The Groove Shack stage featured jazz bands from Kennedy Middle School and a trio from Brevard County high schools: Viera, Melbourne and Eau Gallie.
And bands groomed by Groove Shack hit the stage: Tomorrow’s Reign, The Groove Kids, Critical Condition, Tone Deaf Pedestrians and headliner Nilah Lois.
“They were very popular. In fact, they drew a large crowd. And it really set an amazing tone for the festival,” said co-organizer Steven Spencer, who sings in punk-metal band Sixty Foot Giant.
“It’s the next generation. Where do you start? You start in your garage band. And the great thing about The Groove Shack is that they provide that garage band opportunity for these kids,” Spencer said. .
The members of Tone Deaf Pedestrians are drummer Harper Millband, a West Shore Jr./Sr. Eighth grade student; guitarist Jake Hodges, an eighth grade student from Delaura Elementary; keyboardist Ryder Criddle, a sixth-grader from Indianantic Elementary; and bassist Gavin Chapman, a Viera High junior. He is the grandson of the late UFO guitarist Paul Chapman, who taught at Guitar Haven and Florida Discount Music in Melbourne.

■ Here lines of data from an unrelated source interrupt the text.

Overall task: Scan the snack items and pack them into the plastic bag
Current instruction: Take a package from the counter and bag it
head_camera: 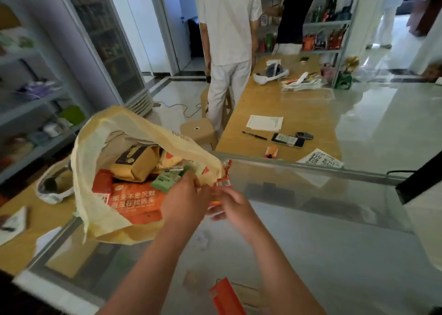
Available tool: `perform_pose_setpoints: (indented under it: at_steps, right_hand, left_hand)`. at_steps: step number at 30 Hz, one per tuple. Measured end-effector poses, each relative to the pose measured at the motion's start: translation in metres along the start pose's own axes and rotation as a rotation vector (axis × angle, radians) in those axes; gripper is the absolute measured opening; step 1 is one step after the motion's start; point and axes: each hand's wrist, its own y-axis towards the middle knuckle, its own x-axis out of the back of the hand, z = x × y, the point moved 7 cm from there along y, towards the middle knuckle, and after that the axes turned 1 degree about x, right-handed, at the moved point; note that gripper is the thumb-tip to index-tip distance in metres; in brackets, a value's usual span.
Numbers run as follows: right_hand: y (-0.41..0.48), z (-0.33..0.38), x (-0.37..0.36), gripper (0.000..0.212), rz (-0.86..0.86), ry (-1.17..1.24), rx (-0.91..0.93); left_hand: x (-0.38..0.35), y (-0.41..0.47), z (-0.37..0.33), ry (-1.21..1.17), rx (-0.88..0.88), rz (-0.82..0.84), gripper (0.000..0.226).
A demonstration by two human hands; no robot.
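Head view, mid-frame: the left hand (pixel 185 196) grips the rim of the plastic bag (pixel 86 183). The right hand (pixel 230 203) pinches a red snack packet (pixel 223 183) beside it.

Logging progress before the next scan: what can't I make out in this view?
Head view:
- red snack in the right hand: mostly hidden by fingers, motion-blurred.
- left hand grip: fingers hidden behind its back.
- bag bottom: covered by top packs.
- lower red pack: cut by the bottom edge.
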Motion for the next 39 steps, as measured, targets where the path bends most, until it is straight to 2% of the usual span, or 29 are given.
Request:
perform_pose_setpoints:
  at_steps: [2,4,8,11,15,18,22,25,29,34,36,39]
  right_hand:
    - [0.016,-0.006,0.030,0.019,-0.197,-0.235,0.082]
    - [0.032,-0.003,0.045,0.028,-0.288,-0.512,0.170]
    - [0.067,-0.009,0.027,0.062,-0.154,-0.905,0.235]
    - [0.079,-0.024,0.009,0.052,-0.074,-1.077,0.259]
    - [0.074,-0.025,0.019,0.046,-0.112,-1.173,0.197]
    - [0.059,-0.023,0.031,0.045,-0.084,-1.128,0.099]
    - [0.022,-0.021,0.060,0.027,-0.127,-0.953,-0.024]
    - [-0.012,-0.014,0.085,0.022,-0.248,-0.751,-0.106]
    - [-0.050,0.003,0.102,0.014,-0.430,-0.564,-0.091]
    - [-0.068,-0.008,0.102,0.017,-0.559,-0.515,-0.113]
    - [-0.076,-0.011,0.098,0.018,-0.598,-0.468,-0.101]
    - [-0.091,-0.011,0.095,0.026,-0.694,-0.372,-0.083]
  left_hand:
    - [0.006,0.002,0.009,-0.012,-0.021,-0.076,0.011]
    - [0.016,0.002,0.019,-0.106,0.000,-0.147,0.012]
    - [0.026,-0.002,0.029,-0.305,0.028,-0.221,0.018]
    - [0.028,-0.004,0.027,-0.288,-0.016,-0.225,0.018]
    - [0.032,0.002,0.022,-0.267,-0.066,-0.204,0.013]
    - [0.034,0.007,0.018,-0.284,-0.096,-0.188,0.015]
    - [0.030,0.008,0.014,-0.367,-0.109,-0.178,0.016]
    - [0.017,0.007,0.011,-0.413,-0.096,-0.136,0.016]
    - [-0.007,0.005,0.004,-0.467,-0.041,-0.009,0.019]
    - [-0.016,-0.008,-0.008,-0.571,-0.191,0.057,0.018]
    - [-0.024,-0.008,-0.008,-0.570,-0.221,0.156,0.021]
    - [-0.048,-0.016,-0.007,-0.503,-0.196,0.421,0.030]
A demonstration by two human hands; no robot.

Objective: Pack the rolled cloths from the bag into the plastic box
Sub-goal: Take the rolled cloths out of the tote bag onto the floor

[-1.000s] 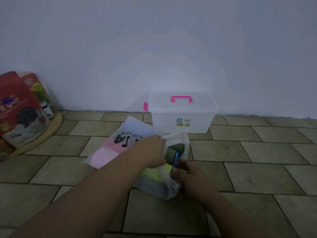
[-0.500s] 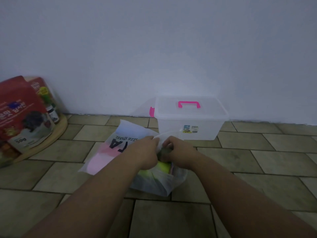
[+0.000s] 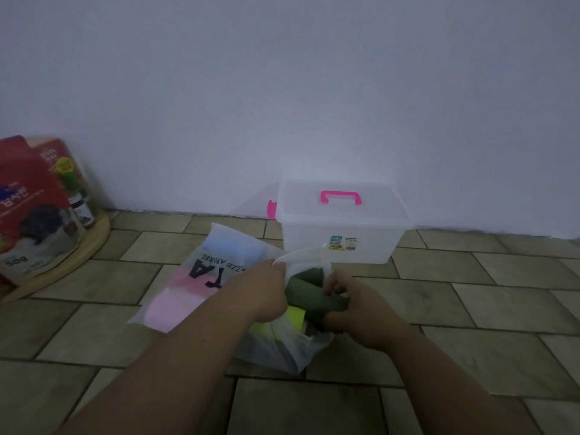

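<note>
Since half a second ago your hands have drawn apart, so the mouth of the bag (image 3: 213,255) now gapes and a dark green rolled cloth (image 3: 309,291) shows between them. By the look of it the first roll is about ready to come out, yet nothing has reached the plastic box (image 3: 342,233). It sits just beyond the bag, against the wall, with its lid on. Your left hand (image 3: 266,290) pinches the bag's upper edge and holds it up, forearm reaching in from the lower left. Your right hand (image 3: 356,307) has its fingers curled round the green roll, which lies partly inside the bag's mouth. A yellow cloth (image 3: 293,318) lies beneath it in the bag.
</note>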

Another group on the rise: The Groove Kids. They followed June’s gigs at the Cocoa Village Concours and AMVETS Post 893 car show in Rockledge with a July 1 show at the Rubix Cafe in Melbourne, opening for Deserted Will and Sandman Sleeps.
Then there’s singer-songwriter Nilah Lois, who headlined the Groove Shack stage at the Space Coast Music Festival. During a recent school session, she coached the vocals of 14-year-old Eve Looby, a West Shore Jr./Sr. Sophomore who practiced singing “Thank You For the Venom” from My Chemical Romance and “Don’t Stop Believing” from Journey.
“(Nilah) started with us when she was 12. And we produced her first EP when she was 13. She’s 15 now, and now she’s actually working here,” Wollard said.
“So not only does Nilah take lessons here, but she also teaches here. And that’s sort of the new model that I want to push forward – kids who grew up at The Groove Shack eventually start teaching at The Groove Shack, before I even moved to college,” he said.
Lois performed at this week’s Vibe Tribe Thursday Music Art Session at Pineapples in Eau Gallie. She will take the stage on July 15 at Iron Oak Post in Melbourne.
“My goals would just be to go around the world, play everywhere,” Lois said, holding a Les Paul and sitting on a piano bench in a rehearsal room at the Groove Shack.